It’s been a pretty dismal autumn in Vancouver. The sun makes guest appearances, but the rain has the stage for the most part. Business as usual, if you’ve ever been here.
I had just picked up my first full-frame camera, the original 5D. Eager to get my feet wet (but not literally) in the world of photography that had just opened up for me, I decided I wanted to book a shoot. A few months back, I was getting some practice in at a local anime convention in here in Vancouver where I met a lovely girl who donated her time to help me practice with a basic, portable lighting setup I brought with me. I was very happy with the shots and her pleasant demeanor, so we swapped information, with the hopes of working with her again someday. Turned out, that day would be this day.
Brooke and I exchange awkward greetings at the entrance to the Skytrain station, we’re still pretty much strangers at this point. She trusts me though – enough to follow me into a scantily-lit forest path nowhere near where either of us live. I pick a rather uninteresting location to stage the shoot, framed by trees, a walking path and a big old rock smack dab in the middle of a fork in the road.
My setup is sort of simple.
- Canon 5D Classic
- Sigma 35mm 1.4
- 2x Yonguo 560 EX II Speedlights with 42” shoot-through umbrellas, white.
- 1x radio transmitter for the Yonguos
- 1x Canon 430 EX II
Initially, I make the rookie mistake of trying to use the transmitter. Of course, it doesn’t work. I try a cell phone LED, no dice. But then I realize something – I brought my 430 EX II, which grants my aging 5D the superpower of being able to focus in literally zero light, thanks to the high-powered infrared grid that it projects.
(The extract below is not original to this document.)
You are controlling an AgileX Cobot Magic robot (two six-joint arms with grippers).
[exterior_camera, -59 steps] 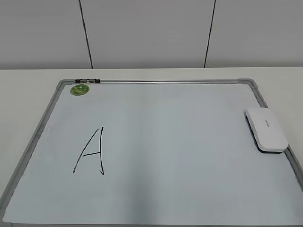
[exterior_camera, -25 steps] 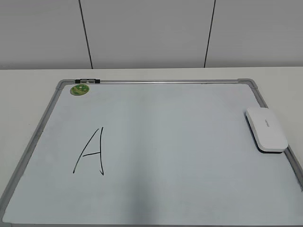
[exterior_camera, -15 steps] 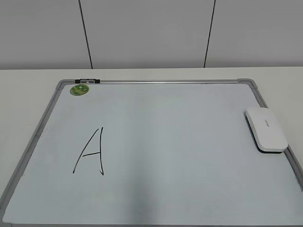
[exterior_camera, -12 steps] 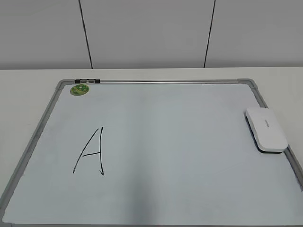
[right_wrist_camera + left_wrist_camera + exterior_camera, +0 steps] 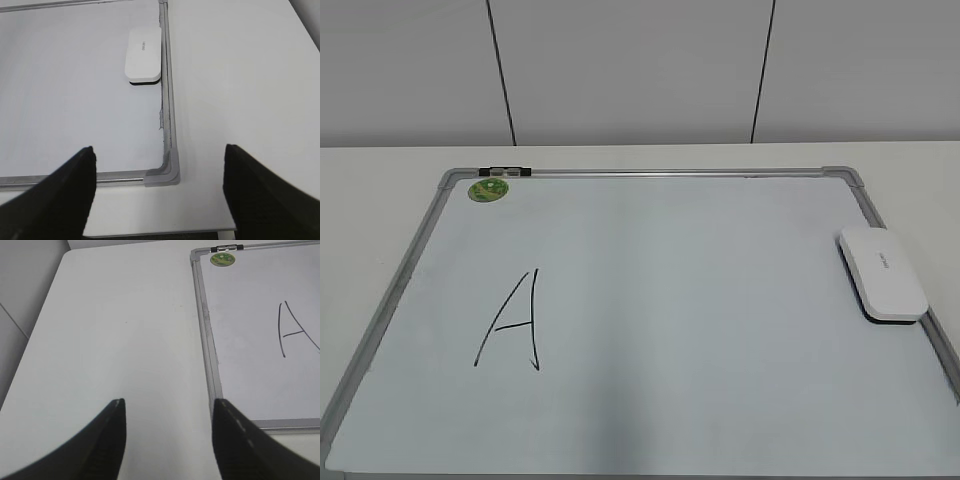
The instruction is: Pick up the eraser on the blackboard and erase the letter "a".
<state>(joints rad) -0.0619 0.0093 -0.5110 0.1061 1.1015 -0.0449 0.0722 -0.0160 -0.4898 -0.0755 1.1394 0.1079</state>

I visualize my set-up and then I get to work. I set my Yongnuos to operate in optic slave mode – theoretically, the Canon flash (set to minimum power) triggers one Yongnuo slave, while the other is triggered by the flash of the first Yongnuo, effectively creating a chain of slaves. I test it out, and much to my surprise, it actually works. Turns out that in spite of my having literally no idea what I am doing, I have a few tricks up my sleeve.
We get a few ones I like right out the gate, but it felt like neither Brooke or myself have quite hit our strides yet. None of these are kicking my ass. I’m trying different lighting positions, but I eventually pop the second flash behind Brooke to try and create some more interesting shots. Brooke also brought with her a treasure-trove of weird masks, so we start screwing around with those.
While I’m getting light on my images, I’m still composing in utter darkness, and I suck. We shoot for maybe another ten minutes before I feel something wet land on my hand. “Is it about to rain?” I ask, and before anyone can say “kuwabara, kuwabara”, we’re suddenly in a downpour. “I guess we’re done, huh?” It’s hard to strike the defeat from my voice at this point.
“I’m fine, I’m more worried about your gear.” Brooke is a champion. I glance over to my two Yongnuos. They look absolutely miserable. If they break, it’s not like it will cost me an arm and a leg to replace them. I’m more worried about the Sigma, so I tie a flimsy handkerchief around it – not the best solution, but it’ll buy me the time I need.
“Well, let’s try a few things.”
Disclaimer: At no point am I encouraging you getting your gear wet – none of what I was using is weather sealed, and I was dumb to take the chance. Moisture inside of your lens can cause rust, mold and potentially damage the electronic components. If you plan to shoot in the rain, bring saran wrap, or possibly ziplock bags for your flashes. You can tie a proper scarf around your lens and it should do a pretty good job of keeping water off of it, if you’re in a pinch.
With the flash behind Brooke’s head, I notice immediately that two things were happening – firstly, Brooke’s hot breath blasting into the chilly October air has created a pretty cool effect where she appears to be exhaling silvery plumes of smoke. Secondly, with an aperture of f/2.8, not only are raindrops being frozen in thin air, but are also resolving into nice round little particles.
We bang out a few more, wanting to keep things short for obvious reasons. The resulting images are rather dated in terms of my current skill level, equipment and post-processing abilities, but I still like to keep one in some of my current portfolios. Even today it stands as one of my favorite shoots – not only because I like the images I got out of it, but they turned out the way they did because neither of us were willing to give up, even though we should have. I like looking through my portfolio and going “Remember that one time things almost really sucked, and then they didn’t?” Nobody gets to say that as often as is fair.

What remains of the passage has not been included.